What are the differential diagnoses given for Mila's metabolic abnormalities?

Explanation:
Metabolic abnormalities that involve electrolyte disturbances and acid-base balance point toward problems with both adrenal function and kidney function. Addison’s disease (adrenal insufficiency) disrupts aldosterone and cortisol, leading to sodium loss, potassium retention, dehydration, and often metabolic acidosis or hypoglycemia. Acute kidney injury impairs the kidneys’ ability to excrete acids and potassium, causing metabolic acidosis and hyperkalemia, with rising waste products like BUN and creatinine. Together, these two conditions explain a pattern of electrolyte and acid-base derangements that fit Mila’s metabolic abnormalities. The other pairings don’t alignment as well with a broad metabolic disturbance pattern: hypothyroidism and liver failure can cause metabolic changes but not the same characteristic electrolyte/acid-base profile as promptly or directly; diabetes mellitus and pancreatitis center more on glucose dysregulation and digestive enzyme issues rather than the common electrolyte/acid-base picture; dehydration-driven hyperkalemia is a single mechanism rather than a duo that collectively accounts for the observed metabolic abnormalities.

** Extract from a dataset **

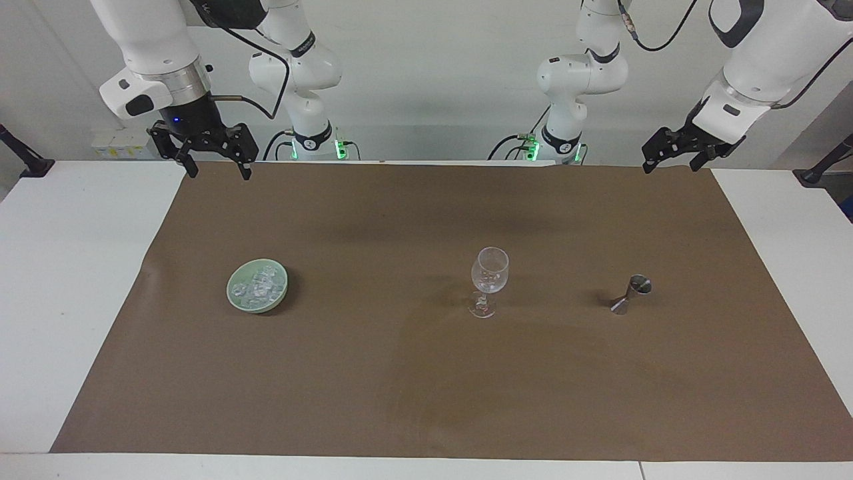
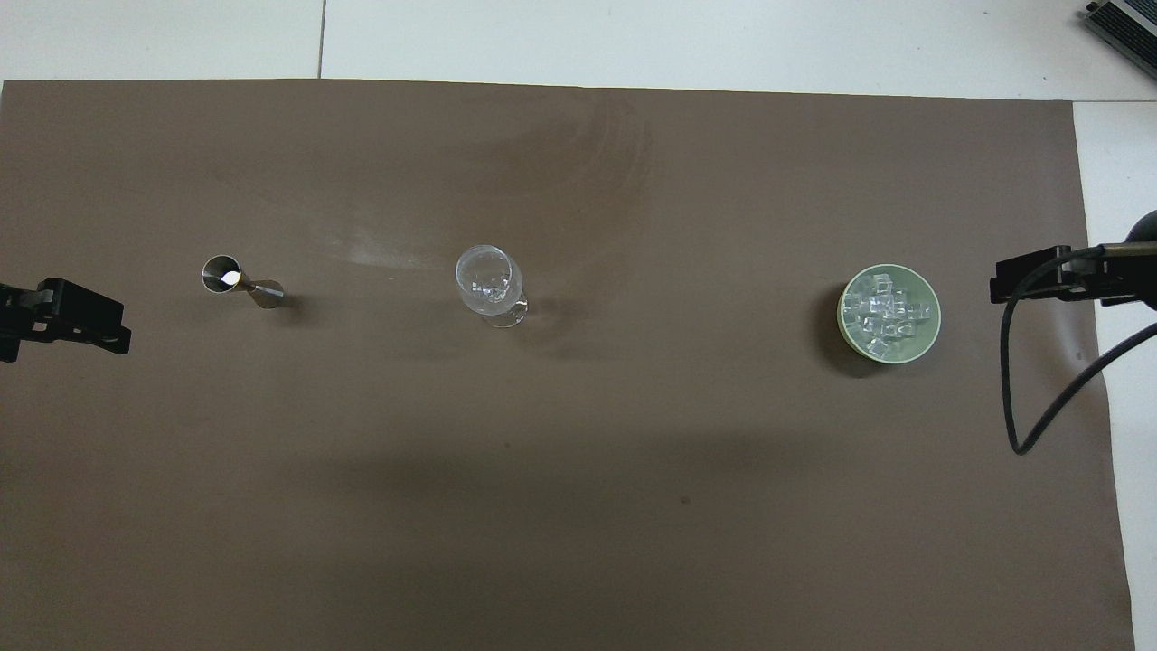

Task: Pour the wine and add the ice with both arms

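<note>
The stemmed glass (image 1: 490, 280) is seen upright at mid-mat on the counter (image 1: 73, 280), in a row with the ice (image 1: 258, 287), heaped in a pale green dish (image 1: 234, 297) toward the right arm's end, and a metal jigger (image 1: 631, 294) toward the left arm's end. The right claw (image 1: 214, 170) is held open over the mat's robot-side edge, empty; the left claw (image 1: 670, 162) likewise, open and empty

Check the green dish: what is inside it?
A heap of clear ice cubes fills the green dish. The cubes cover the dish's bottom, so anything under them cannot be seen.
</note>
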Controlling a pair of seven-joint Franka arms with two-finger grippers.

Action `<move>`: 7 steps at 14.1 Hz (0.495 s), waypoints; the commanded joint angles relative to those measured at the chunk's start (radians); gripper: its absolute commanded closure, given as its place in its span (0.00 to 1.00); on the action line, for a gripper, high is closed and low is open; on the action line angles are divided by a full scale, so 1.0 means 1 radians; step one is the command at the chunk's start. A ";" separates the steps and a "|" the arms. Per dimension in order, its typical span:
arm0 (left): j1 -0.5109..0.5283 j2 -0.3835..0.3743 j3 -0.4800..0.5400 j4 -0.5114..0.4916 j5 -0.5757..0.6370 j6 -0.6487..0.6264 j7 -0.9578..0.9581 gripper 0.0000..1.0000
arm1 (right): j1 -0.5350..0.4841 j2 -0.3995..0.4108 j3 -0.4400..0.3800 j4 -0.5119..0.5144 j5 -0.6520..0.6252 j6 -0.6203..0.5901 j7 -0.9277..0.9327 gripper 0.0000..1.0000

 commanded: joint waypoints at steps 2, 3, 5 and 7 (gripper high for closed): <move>0.008 -0.032 -0.004 -0.040 0.018 0.026 0.008 0.00 | 0.006 -0.020 -0.004 -0.020 0.007 -0.009 0.015 0.00; 0.006 -0.031 -0.004 -0.039 0.018 0.026 0.011 0.00 | 0.006 -0.020 -0.004 -0.020 0.007 -0.009 0.014 0.00; -0.003 -0.032 -0.005 -0.031 0.018 0.022 0.001 0.00 | 0.006 -0.020 -0.004 -0.020 0.007 -0.009 0.015 0.00; 0.006 -0.035 -0.005 -0.031 0.018 0.022 0.008 0.00 | 0.006 -0.020 -0.004 -0.020 0.007 -0.009 0.015 0.00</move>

Metabolic abnormalities that involve electrolyte disturbances and acid-base balance point toward problems with both adrenal function and kidney function. Addison’s disease (adrenal insufficiency) disrupts aldosterone and cortisol, leading to sodium loss, potassium retention, dehydration, and often metabolic acidosis or hypoglycemia. Acute kidney injury impairs the kidneys’ ability to excrete acids and potassium, causing metabolic acidosis and hyperkalemia, with rising waste products like BUN and creatinine. Together, these two conditions explain a pattern of electrolyte and acid-base derangements that fit Mila’s metabolic abnormalities.

The other pairings don’t alignment as well with a broad metabolic disturbance pattern: hypothyroidism and liver failure can cause metabolic changes but not the same characteristic electrolyte/acid-base profile as promptly or directly; diabetes mellitus and pancreatitis center more on glucose dysregulation and digestive enzyme issues rather than the common electrolyte/acid-base picture; dehydration-driven hyperkalemia is a single mechanism rather than a duo that collectively accounts for the observed metabolic abnormalities.